▶ **Exercise goal**:
Output all of the lines below exactly, and leave out each image.

↓

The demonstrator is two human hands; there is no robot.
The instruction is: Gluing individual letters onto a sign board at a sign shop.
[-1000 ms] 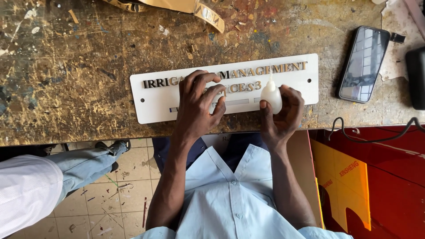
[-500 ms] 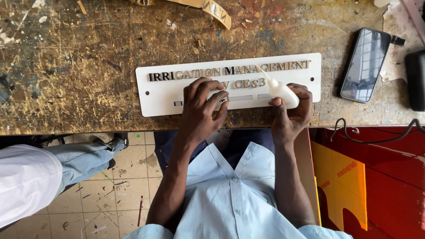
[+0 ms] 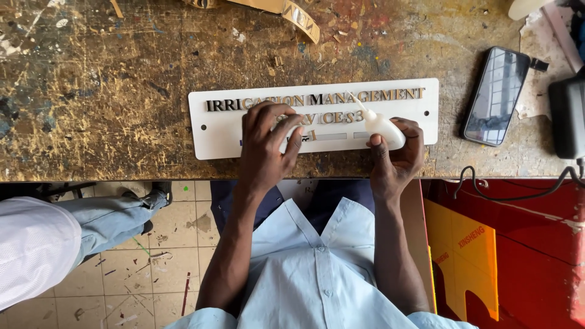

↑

▶ **Result below**:
The demonstrator is two human hands; there is no robot.
The instruction is: Gluing individual letters onto a sign board at a sign shop.
[-1000 ms] 
[-500 ms] 
[+0 ms] 

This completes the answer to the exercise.